BP3’s answer to this is the  Brazos Portal: responsive and mobile-ready, customizable, and with local search, sort, filter and task display for optimal performance. Although Brazos Portal is being positioned as a mobile portal – I suspect that BP3 doesn’t want to explicitly position against IBM’s own desktop portal – it appeared to be completely usable as a desktop portal as well, with the added benefit of a unified experience across all platforms. However, the two portals can coexist peacefully on the same process data, allowing for only certain users or devices to be on Brazos while the others are on IBM.

I’m getting to the part about the ring, really.

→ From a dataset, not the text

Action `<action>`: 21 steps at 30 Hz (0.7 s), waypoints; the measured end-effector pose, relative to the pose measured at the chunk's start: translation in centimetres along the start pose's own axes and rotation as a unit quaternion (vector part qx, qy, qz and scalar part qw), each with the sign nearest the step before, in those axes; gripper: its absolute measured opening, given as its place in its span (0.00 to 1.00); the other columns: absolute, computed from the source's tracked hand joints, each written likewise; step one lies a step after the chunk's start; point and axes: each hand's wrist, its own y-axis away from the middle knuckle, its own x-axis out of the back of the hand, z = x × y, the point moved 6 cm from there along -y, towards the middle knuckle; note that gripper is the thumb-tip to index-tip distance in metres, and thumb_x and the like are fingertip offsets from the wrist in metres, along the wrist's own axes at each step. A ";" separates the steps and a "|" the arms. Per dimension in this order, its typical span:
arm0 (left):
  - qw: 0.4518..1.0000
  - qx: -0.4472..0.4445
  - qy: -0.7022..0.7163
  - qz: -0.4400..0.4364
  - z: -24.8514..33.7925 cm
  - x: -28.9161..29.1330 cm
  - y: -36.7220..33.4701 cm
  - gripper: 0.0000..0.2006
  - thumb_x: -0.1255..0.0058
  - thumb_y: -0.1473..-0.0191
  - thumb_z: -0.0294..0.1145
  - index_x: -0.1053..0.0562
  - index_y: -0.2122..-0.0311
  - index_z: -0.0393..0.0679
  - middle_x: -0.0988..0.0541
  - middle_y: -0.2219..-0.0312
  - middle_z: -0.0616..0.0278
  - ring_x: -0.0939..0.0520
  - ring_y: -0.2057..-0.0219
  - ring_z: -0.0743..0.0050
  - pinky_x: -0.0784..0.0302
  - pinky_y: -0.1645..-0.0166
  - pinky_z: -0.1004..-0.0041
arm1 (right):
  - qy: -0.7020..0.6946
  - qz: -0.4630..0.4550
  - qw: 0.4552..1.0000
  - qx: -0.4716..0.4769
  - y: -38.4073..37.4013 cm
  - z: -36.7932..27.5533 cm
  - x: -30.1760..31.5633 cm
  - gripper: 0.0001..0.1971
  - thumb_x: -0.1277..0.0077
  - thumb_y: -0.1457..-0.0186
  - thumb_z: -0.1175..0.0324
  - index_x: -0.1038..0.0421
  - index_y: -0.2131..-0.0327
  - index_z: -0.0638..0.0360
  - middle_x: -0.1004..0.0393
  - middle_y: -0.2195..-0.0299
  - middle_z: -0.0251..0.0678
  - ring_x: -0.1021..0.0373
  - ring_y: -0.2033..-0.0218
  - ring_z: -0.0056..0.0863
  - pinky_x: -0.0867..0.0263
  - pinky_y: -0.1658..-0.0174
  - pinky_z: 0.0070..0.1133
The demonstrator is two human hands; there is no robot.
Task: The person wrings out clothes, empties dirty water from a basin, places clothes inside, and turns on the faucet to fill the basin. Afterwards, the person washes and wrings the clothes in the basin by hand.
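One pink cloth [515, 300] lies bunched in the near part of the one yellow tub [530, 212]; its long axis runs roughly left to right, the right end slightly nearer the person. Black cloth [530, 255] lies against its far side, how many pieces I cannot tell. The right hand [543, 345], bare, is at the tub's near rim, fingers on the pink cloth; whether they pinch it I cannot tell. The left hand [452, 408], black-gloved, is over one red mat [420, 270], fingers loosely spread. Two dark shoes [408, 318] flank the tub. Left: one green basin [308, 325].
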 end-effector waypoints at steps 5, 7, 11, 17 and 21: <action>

Brazos Portal - default view of unfiltered task listWe started the demo with a sleek-looking but fairly standard view of an unfiltered user task list, showing a few metadata columns (task name, class, due date), with displays at the top showing aggregate information for work in progress, complete and due/overdue tasks. Clicking on an item in the task list opens the task application screen for processing the task (a Coach, in the IBM BPM terminology); in the demo, this opened an application written using the Brazos UI Toolkit although I’m not sure that’s a requirement [Scott, feel free to chime in here]. Clicking on a column in the task list sorts by that column, as expected; this is fast since it is done locally rather than requiring a re-query of the BPM server as (I think) the IBM portal does. It’s all in monochromatic greys and black, except for thin bars of color on the left of each item in the task list.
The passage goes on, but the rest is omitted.